O país tinha um Pai que alguns ainda há bem pouco elegeram
como o grande português que não viajava, não
adoecia, não sofria acidentes de viação; e alguns
santuários, onde se zelava e zela para que o povo não saia dos
caminhos das troikas.
Isto é: para os coronéis e os "doutores" censores o
país real não existia. Mesmo que muitos dos seus cortes de
lápis azul (a Norte) e de lápis vermelho (a Sul) nos façam
hoje sorrir.
Eis dois exemplos retirados do já citado livro de César
Príncipe:
"13/3/72 (22,50). "Espancou a mulher e bateu nos polícias
CORTAR o bateu nos polícias". Ordenou o Coronel Garcia da
Silva, um dos esclarecidos censores, que, como a aqui se vê, não
ficou nada preocupado com o espancamento da senhora.
Ou ainda mais este:
"2/12/72 (23,30). «Reunião de merceeiros em Gaia. Pode ser
publicada notícia. Mas é CORTADA uma parte das
afirmações de um interveniente: "Os supermercados são
considerados de interesse público e nós seremos ladrões?
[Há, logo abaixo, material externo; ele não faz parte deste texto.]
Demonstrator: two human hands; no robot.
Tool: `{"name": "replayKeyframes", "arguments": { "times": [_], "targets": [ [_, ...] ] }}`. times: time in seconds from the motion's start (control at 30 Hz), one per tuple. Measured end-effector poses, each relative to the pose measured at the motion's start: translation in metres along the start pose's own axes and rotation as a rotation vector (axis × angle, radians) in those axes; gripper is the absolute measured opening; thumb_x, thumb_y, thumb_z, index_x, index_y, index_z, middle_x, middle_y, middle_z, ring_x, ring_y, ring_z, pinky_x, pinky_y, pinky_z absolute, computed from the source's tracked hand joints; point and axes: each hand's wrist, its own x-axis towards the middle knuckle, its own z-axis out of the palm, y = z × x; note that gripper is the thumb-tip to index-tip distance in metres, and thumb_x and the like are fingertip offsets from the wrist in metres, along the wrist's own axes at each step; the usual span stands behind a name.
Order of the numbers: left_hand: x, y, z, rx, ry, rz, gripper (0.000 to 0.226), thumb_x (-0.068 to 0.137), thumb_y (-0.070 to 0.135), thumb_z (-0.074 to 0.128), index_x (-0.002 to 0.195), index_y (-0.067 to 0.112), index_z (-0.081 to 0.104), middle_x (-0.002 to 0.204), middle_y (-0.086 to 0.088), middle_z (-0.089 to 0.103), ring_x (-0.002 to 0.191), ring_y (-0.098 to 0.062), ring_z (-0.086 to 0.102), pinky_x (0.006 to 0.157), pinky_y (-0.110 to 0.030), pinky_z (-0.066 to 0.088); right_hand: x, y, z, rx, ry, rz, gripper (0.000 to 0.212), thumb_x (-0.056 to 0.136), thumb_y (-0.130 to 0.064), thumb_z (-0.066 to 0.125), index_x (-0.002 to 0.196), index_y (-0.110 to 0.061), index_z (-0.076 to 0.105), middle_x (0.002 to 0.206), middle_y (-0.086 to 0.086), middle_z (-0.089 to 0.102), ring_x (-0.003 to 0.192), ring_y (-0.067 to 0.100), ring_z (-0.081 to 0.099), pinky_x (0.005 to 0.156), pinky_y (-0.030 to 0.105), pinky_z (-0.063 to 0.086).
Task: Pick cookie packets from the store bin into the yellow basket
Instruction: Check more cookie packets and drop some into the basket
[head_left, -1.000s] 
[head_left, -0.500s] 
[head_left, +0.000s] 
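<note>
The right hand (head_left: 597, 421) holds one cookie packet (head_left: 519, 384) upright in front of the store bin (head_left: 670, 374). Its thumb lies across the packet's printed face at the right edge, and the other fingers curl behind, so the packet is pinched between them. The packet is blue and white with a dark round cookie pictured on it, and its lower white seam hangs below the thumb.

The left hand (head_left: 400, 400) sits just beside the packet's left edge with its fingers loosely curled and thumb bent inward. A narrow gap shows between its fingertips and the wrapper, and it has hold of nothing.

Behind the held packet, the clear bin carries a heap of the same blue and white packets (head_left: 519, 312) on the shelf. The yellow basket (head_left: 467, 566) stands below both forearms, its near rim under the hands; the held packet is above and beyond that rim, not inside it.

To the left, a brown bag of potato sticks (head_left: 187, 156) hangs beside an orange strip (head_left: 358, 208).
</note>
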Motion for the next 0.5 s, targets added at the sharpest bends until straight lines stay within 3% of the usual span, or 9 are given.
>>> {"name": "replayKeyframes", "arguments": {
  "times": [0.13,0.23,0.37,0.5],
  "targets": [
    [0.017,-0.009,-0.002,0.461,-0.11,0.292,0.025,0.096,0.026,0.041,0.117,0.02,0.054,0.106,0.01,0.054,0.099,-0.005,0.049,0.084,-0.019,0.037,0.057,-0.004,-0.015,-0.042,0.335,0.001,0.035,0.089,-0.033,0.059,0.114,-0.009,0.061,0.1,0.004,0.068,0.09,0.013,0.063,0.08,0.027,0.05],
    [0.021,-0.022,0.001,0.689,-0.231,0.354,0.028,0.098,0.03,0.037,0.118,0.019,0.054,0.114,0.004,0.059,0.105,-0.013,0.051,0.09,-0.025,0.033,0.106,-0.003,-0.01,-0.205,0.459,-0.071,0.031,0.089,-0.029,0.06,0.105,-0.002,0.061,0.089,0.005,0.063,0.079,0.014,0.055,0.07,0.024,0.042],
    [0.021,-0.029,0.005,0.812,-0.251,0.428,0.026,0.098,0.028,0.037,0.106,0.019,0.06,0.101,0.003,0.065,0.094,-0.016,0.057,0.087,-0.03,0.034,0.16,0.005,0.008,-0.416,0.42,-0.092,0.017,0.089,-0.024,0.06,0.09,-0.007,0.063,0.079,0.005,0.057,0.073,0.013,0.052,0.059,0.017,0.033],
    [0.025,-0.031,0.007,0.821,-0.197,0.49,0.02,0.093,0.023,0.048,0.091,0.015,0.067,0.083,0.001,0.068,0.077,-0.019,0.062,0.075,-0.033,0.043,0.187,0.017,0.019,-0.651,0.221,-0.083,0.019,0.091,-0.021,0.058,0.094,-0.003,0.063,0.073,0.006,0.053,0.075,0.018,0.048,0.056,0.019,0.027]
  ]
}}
É assunto para CORTAR". Ordenou um tal dr. Ornelas que,
espertalhaço, já então percebeu que o país
não tardaria a ficar nas mãos dos hipermerceeiros como acontece
hoje.
O ópio das multidões
A Informação que hoje nos servem é assim a modos como o
novo ópio. E é, também, em boa medida, uma
Informação censurada e autocensurada. Pelos interesses
políticos de quem manda e pelos interesses económicos que serve.
(Isto apesar de um assessor de longa data do professor Cavaco ter lamentado,
ainda recentemente, que "uma informação não
domesticada constitui uma ameaça com a qual nem sempre se sabe
lidar").
O autor deste lamento, que fez vida nos jornais e chegou à
Direcção do
Diário de Notícias
e que com o seu punho assinou editoriais do matutino lisboeta, é caso
exemplar da dependência económica e política da Imprensa
portuguesa actual e dos servidores atentos e reverenciais que a dirigem.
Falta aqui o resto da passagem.